* Problem to work on
Take the data below and filter it for lines containing the word "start"; show each line found.

* Material to process
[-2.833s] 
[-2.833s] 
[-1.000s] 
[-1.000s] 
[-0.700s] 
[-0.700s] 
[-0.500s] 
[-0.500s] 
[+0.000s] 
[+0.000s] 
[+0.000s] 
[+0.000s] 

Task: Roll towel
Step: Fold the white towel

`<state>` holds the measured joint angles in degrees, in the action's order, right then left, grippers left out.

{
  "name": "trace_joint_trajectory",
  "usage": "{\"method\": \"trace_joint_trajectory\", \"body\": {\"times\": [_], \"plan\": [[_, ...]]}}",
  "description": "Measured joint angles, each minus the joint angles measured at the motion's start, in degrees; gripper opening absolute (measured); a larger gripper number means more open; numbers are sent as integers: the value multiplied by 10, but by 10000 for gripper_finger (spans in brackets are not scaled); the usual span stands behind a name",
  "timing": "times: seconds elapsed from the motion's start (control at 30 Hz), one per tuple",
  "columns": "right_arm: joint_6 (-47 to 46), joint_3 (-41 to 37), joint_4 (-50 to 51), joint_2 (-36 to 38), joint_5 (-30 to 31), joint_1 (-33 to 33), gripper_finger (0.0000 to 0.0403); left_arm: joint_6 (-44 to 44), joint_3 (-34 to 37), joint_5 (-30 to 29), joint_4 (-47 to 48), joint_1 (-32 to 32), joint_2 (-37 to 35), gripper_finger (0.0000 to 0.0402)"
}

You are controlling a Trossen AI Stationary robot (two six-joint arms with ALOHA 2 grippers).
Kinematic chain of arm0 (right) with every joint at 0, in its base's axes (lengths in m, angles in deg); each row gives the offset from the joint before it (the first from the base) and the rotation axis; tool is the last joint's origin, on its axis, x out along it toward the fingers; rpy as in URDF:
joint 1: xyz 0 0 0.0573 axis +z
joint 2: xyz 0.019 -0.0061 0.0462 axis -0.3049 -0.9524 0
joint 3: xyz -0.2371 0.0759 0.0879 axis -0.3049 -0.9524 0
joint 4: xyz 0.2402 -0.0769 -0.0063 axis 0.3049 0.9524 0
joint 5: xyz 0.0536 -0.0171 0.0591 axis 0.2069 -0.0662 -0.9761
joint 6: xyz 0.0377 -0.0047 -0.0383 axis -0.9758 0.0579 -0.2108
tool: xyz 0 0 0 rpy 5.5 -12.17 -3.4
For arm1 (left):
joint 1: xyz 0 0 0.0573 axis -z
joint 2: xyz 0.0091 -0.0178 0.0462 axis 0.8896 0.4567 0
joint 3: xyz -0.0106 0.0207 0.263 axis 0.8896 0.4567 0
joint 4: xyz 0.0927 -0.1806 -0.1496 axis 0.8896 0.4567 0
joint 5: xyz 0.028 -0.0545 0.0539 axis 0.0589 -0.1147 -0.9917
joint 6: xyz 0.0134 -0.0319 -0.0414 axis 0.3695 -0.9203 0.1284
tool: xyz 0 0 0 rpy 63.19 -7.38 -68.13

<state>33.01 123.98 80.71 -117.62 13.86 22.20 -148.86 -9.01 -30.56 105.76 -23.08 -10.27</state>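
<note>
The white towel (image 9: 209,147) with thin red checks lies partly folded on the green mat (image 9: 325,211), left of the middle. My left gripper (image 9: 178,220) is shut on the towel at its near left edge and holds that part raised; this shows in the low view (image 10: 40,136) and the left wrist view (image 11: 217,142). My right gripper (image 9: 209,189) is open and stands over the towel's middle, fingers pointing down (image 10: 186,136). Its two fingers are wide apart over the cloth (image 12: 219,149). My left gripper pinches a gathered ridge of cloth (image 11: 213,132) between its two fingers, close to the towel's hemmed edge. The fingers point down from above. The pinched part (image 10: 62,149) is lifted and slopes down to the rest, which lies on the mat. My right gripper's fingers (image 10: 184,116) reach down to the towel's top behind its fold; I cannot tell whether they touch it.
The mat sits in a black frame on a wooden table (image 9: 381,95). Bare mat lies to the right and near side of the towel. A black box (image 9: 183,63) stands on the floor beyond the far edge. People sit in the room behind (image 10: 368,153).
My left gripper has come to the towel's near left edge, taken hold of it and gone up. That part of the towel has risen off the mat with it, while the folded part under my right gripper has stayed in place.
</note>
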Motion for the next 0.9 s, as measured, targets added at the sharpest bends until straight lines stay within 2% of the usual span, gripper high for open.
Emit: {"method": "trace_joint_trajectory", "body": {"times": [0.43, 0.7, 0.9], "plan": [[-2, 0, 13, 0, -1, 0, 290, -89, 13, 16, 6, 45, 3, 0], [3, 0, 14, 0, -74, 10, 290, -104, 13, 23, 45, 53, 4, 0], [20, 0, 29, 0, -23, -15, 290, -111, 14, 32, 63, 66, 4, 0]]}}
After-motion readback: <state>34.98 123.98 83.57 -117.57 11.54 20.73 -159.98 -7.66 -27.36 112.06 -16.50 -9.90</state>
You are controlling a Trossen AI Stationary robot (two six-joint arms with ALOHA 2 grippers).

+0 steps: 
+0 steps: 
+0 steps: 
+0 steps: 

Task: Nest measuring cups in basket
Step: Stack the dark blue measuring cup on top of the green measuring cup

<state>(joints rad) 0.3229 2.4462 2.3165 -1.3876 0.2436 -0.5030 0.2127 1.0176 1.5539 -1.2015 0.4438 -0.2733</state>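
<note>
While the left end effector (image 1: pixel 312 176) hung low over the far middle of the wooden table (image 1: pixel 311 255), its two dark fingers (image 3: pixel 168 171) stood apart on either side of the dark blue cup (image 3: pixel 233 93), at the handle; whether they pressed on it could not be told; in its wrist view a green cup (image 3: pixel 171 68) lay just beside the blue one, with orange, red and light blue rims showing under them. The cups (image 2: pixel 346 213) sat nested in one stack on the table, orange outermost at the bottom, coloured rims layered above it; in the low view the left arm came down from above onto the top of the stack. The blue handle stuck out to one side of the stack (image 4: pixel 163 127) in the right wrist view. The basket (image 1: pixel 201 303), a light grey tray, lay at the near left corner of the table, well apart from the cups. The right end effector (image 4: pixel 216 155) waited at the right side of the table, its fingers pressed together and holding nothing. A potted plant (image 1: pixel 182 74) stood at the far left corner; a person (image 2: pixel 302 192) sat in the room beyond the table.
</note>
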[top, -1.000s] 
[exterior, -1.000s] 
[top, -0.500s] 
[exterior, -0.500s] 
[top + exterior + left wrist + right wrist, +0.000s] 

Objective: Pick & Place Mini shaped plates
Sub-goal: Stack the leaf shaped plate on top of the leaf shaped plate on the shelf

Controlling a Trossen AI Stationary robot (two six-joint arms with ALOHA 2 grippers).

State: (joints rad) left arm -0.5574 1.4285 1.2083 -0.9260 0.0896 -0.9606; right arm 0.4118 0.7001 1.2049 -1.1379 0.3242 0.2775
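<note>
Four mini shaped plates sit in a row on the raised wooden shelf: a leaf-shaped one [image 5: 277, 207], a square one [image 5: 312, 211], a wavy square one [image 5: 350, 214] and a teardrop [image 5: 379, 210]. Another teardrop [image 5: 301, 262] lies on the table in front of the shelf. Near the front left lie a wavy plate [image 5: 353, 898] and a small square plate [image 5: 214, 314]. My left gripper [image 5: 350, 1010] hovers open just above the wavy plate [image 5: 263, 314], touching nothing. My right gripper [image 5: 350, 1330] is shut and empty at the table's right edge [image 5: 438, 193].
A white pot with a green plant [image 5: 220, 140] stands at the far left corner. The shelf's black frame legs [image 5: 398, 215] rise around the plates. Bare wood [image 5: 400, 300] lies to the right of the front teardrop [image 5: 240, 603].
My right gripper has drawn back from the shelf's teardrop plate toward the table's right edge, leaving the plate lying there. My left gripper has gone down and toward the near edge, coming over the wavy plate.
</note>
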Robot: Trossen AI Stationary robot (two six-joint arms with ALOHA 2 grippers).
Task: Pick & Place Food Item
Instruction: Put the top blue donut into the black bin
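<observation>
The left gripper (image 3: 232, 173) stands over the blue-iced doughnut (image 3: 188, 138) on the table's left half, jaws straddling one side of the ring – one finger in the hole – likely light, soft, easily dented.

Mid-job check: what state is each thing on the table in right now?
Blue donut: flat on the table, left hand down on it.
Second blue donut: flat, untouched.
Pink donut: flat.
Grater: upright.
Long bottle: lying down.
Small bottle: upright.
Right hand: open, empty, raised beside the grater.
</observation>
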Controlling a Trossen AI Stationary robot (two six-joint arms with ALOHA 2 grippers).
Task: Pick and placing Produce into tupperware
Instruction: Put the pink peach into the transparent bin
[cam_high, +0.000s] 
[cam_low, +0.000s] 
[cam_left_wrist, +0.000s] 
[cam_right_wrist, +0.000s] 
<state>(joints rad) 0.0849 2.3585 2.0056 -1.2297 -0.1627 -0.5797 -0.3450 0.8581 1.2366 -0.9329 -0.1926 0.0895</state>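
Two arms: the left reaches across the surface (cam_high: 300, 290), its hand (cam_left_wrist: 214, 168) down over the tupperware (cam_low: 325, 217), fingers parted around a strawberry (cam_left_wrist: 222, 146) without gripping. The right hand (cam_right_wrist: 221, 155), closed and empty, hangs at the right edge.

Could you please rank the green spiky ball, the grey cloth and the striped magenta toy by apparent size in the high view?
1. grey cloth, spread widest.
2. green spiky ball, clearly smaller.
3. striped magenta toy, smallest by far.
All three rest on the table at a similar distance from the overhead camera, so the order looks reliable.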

* Response box
  "description": "Measured joint angles, each minus the joint angles measured at the motion's start, in degrees; gripper opening absolute (measured); a larger gripper number means more open; numbers are sent as integers: the value multiplied by 10, but by 10000 for gripper_finger (spans in brackets are not scaled); the usual span stands behind a name",
  "timing": "times: seconds elapsed from the motion's start (control at 30 Hz), one per tuple",

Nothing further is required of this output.